Um país dominado pela desobediência civil


Os recentes acontecimentos em todo o País, nos quais a ferocidade de lideranças sindicais na greve dos rodoviários de Porto Alegre se insere, mostram que a face mais perturbadora das manifestações de junho do ano passado não só se mostrou mais cruel, como deve se tornar cada vez mais sombria. De um lado, temos grupos mais radicais, de outro, uma certa complacência generalizada por parte dos atores oficiais para com ela.

A cada dia notamos que parte crescente da população começa a exigir a Lei do Talião, exigência cuja forma é cada vez mais radical. Ou seja, um efeito de violência extremada contra violência extremada, um caminho que, ao fim e ao cabo, é como flertar com o inferno. Isto é, combater o desastre com outro desastre.

Estes momentos comportam-se como a água de um rio, que aos poucos vai preenchendo todos os espaços vazios que encontra. A grande verdade é que os governos estão atemorizados e cochicham mensagens de prudência também radical, cujo teor é basicamente um “vamos deixar como está para ver como fica, nem que isso signifique o pior dos cenários”. Por quê? Porque estão despreparados, porque não se organizaram para emergências, emergências que, de pontuais, passaram a ser um estado permanente de desobediência civil. A resposta mais ousada que fizeram até agora foi criar forças-tarefas ou grupos de trabalho, que, na maioria das vezes, servem apenas para fabricar toneladas de textos, meras cartas de intenção.

O Ministério da Justiça analisa há três meses — um segundo, em termos de velocidade oficial — um documento elaborado por juristas a pedido do secretário de Segurança do Rio de Janeiro, José Alberto Beltrame. Entre outros pontos, propõe a proibição do uso de máscaras em manifestações públicas de qualquer natureza. O problema é que estamos confundindo temor com prudência, uma linha bem definida que grandes estadistas conhecem muito bem. Falta-lhes coragem no enfrentamento do problema, mas não a coragem louca, suicida. Como disse o notável tribuno Gaspar da Silveira Martins, quem está montado na razão não precisa de esporas. De fato, não se bivaqueia nas margens do Rubicão.

Eis o fulcro: respostas lentas para assuntos urgentes. E quando são rápidas, são medidas de afogadilho, do tipo serviço rápido e mal feito. Ocorre que lá atrás esse enorme organismo inchado descuidou dos sinais de alerta. Avisos até existiram, mas a costumeira arrogância e autossuficiência desse ente anabolizado, agravada pela complicada cadeia de comando, não os percebeu, até porque os cargos que requerem especialistas foram preenchidos por companheiros de safári. Então é improvável que esse ente inchado e artrítico vá ter desempenho de atleta numa corrida de obstáculos. Mas deveria tê-lo, afinal, foram eleitos para isso.

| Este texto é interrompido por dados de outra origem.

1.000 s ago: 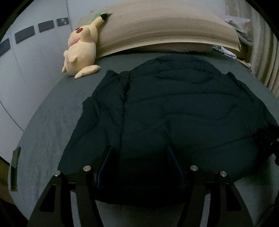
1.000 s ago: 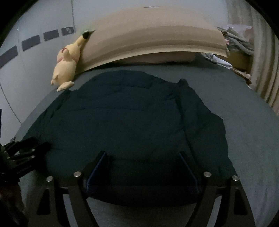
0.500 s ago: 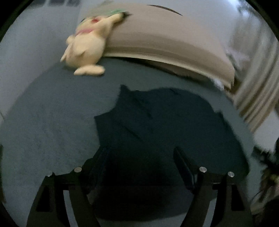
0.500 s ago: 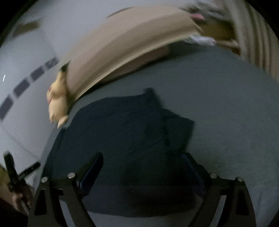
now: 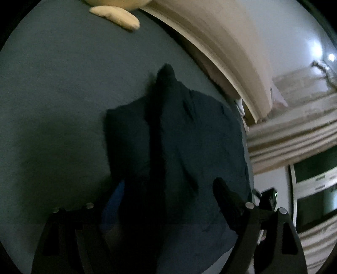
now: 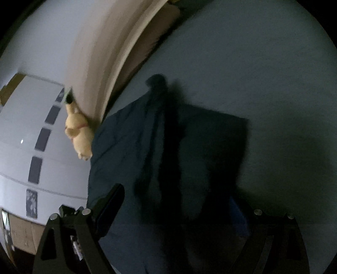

A questão toda é, de novo, que vivemos uma escalada assustadora de violência. Hoje, foi o assassinato de um cinegrafista, amanhã será uma vítima inocente, cujo status social não o guindará para os holofotes da mídia. Enquanto isso ocorre, o tão decantado direito de ir e vir será miragem. Ou seria pedir demais que a sociedade tenha, ao menos, uma relativa tranquilidade no seu cotidiano?

Fica no ar uma singela pergunta: pelo andar da carruagem, quanto tempo mais até que exploda uma bomba de verdade nas manifestações?